(Ed Kilgore, New York Media) The week before last I looked at Donald Trump’s likely “path to victory” and adjudged it as “a tightrope walk down an insanely narrow path to 270 electoral votes.” I’d now take out the adjective insanely and maybe even suggest it’s a walk along a balance beam rather than a tightrope. As the popular-vote margin separating Clinton and Trump gradually shrinks, putting together a map of states Trump might carry involves less conjecture about where he might make gains and more confidence that he might be able to consolidate gains he has already made.

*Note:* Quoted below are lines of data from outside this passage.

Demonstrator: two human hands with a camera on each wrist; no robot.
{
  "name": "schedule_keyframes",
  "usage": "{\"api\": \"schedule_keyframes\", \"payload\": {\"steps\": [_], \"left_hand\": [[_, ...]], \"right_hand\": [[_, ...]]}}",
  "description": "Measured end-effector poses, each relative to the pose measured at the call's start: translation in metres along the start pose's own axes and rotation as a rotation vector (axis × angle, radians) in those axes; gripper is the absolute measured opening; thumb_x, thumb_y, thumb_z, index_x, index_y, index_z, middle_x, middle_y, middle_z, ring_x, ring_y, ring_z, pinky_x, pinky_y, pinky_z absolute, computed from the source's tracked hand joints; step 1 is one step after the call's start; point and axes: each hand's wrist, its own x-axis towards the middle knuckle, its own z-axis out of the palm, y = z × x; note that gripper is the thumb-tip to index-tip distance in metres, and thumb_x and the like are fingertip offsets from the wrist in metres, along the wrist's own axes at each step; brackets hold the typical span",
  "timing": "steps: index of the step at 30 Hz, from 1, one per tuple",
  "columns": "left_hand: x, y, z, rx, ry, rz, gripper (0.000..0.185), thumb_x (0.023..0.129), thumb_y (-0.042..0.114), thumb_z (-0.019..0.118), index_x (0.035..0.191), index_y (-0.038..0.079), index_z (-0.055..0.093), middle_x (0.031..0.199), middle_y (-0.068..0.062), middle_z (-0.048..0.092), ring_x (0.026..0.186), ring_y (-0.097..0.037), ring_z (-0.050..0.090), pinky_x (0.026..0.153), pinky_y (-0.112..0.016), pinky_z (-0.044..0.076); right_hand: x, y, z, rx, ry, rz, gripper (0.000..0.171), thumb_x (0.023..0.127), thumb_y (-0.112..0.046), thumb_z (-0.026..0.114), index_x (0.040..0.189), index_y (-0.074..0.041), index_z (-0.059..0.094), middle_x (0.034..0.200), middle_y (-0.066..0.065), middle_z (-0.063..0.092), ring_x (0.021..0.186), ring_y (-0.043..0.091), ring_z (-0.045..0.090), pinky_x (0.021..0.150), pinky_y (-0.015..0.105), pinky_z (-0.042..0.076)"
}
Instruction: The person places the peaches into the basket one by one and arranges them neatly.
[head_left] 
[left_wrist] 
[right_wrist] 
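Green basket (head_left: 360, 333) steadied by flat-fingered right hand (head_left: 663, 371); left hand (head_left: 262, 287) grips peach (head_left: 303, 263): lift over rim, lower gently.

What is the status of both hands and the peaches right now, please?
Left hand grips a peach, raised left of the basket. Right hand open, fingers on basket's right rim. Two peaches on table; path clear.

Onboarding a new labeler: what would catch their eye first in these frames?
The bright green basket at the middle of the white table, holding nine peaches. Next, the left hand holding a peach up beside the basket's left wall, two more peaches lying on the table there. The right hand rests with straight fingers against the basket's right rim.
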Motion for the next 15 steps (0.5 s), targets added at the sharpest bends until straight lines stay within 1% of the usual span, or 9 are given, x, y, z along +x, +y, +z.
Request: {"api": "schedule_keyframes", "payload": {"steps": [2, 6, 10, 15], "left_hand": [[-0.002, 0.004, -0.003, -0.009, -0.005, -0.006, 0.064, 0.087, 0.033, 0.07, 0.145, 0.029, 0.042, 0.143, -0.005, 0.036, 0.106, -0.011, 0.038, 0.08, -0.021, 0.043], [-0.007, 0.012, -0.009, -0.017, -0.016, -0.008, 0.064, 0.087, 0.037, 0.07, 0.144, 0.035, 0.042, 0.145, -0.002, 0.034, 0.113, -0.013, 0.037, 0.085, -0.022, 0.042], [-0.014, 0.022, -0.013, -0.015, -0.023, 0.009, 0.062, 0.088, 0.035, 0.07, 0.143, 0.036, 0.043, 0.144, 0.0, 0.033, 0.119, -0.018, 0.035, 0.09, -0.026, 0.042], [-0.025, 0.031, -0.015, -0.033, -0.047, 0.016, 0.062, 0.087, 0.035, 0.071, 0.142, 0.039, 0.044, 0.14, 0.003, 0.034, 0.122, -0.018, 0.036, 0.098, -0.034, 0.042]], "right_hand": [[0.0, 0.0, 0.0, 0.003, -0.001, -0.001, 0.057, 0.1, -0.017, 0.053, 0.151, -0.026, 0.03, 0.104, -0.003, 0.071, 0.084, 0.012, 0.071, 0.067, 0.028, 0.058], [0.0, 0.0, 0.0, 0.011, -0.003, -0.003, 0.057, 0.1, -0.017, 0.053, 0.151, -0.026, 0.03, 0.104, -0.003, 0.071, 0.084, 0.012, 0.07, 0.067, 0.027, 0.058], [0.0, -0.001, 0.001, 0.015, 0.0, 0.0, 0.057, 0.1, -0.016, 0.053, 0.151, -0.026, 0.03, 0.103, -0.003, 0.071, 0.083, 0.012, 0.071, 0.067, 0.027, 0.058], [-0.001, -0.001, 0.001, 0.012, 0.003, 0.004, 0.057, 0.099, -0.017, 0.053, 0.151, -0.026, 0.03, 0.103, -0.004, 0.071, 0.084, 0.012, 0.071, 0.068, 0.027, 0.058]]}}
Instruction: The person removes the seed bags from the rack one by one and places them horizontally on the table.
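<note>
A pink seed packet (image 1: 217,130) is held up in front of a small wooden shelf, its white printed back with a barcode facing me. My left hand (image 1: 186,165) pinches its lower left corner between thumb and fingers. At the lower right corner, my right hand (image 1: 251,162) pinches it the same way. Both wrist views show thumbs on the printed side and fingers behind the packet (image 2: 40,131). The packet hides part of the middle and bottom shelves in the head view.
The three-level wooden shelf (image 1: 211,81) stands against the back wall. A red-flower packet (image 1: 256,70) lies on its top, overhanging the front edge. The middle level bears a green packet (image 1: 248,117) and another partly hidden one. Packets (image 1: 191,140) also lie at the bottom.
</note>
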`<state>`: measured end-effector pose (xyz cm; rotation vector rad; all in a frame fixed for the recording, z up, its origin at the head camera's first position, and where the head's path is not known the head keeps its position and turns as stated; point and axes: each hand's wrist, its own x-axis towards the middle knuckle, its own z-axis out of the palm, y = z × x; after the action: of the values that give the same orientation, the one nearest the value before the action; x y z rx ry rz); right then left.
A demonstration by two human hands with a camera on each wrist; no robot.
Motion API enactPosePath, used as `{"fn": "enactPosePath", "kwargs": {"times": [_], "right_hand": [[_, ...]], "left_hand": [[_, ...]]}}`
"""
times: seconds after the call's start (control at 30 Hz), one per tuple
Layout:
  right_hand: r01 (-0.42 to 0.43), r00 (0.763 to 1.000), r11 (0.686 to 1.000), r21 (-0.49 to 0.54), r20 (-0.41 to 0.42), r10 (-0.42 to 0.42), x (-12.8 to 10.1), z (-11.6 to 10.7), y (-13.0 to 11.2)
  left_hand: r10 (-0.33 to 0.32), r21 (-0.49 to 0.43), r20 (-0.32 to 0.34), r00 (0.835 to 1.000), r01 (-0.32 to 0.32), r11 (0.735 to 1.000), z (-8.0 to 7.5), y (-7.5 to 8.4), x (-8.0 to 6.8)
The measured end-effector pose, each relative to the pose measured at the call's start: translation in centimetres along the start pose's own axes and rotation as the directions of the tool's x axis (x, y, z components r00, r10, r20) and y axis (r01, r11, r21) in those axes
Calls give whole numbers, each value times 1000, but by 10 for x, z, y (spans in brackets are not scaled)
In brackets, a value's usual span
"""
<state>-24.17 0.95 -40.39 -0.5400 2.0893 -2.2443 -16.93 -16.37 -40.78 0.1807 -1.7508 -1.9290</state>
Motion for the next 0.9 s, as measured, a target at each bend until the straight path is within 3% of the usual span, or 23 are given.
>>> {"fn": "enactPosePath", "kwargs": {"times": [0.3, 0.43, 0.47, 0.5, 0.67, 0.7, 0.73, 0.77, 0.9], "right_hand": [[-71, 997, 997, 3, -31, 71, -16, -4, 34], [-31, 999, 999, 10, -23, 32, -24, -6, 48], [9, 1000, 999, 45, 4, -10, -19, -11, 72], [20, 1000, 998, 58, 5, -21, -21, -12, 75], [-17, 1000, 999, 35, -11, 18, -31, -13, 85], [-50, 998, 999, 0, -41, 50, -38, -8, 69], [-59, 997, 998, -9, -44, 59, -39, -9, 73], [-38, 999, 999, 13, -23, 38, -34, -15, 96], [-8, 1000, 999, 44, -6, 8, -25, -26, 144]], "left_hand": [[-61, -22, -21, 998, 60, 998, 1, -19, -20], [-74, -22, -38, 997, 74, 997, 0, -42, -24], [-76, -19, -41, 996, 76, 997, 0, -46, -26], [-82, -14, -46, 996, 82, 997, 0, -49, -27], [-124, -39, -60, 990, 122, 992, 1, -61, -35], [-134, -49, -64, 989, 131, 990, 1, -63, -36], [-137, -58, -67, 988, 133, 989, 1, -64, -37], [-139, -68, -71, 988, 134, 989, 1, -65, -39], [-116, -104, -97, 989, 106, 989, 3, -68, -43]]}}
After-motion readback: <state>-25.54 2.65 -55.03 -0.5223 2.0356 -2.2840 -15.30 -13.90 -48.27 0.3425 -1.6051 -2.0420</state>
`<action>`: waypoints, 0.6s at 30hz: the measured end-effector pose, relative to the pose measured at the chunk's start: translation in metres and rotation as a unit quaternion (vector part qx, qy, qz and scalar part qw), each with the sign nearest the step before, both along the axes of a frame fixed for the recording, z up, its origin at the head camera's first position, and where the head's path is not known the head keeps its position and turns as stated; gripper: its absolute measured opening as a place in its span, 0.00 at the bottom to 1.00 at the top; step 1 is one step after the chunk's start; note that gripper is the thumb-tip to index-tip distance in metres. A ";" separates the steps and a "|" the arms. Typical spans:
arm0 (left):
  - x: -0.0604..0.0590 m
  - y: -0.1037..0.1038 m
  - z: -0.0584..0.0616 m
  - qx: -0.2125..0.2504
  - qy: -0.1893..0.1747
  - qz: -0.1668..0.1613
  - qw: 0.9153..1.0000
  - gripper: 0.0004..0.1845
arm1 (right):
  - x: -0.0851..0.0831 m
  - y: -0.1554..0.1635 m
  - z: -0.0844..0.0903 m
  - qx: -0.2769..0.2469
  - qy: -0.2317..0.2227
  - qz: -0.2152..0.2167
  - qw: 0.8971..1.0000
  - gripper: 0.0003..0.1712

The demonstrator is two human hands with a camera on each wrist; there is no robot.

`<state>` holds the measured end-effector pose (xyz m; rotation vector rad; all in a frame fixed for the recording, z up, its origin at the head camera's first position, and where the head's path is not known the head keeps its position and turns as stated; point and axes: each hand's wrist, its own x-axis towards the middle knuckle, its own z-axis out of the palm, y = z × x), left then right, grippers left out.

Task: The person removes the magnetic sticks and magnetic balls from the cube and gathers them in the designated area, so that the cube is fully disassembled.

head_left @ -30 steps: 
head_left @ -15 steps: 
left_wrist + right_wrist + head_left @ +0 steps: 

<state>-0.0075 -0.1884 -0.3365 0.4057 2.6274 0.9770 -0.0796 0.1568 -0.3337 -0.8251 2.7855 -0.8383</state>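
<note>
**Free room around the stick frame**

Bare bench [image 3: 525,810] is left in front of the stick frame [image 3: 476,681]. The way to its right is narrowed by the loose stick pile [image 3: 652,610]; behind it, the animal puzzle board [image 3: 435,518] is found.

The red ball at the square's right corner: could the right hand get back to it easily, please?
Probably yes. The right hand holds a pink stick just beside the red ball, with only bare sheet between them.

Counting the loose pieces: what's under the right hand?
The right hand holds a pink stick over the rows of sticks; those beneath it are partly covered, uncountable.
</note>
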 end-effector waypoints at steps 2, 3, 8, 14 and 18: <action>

Deciding who is leading nationally or in the battleground states is, of course, a matter of choosing whose measurement of public opinion you consult. I’d automatically assume, unless there is some compelling reason to do otherwise, that polling averages make the most sense. Nationally, the most straightforward of the polling averages, from RealClearPolitics, has Clinton up by two points in a four-way race. That is her smallest lead at RCP since late July. Averages at FiveThirtyEight and HuffPost Pollster factor in trends and poll accuracy data; they give Clinton a slightly larger lead (3.1 percent at FiveThirtyEight, 4.2 percent at HuffPost). It is worth noting that only one national poll has been published with data from September 11, when the unverified conventional wisdom would have it that Hillary Clinton’s standing might have taken a fall. It also appears that Trump is getting, despite contrary expectations earlier, the traditional pro-Republican “bump” when pollsters switch from samples of registered voters to those of likely voters. That could tilt polling averages a bit more in his direction very soon.
So observers are no longer asking (at least not right now) if and when Hillary Clinton’s lead is going to blossom into the double digits, as it has occasionally done in certain polls at different points in the general-election contest. It is, by most accounts, a close race still favoring Clinton.
Something similar has happened in state polling, with a subtle but important difference: What looked a couple of weeks ago like a long wall of states in which Trump needed to overcome a long-standing Clinton lead has gotten shorter. This is most dramatically shown in the state-by-state projections from Daily Kos (a pro-Democratic but, if anything, rather impressively pessimistic outlet), which now gives Trump an advantage not only in the previously red but blue-trending states of Arizona and Georgia, but also in Florida, Iowa, Nevada, North Carolina, and Ohio. Add all that up with the states everyone expects Trump to carry and he’s at 259 electoral votes.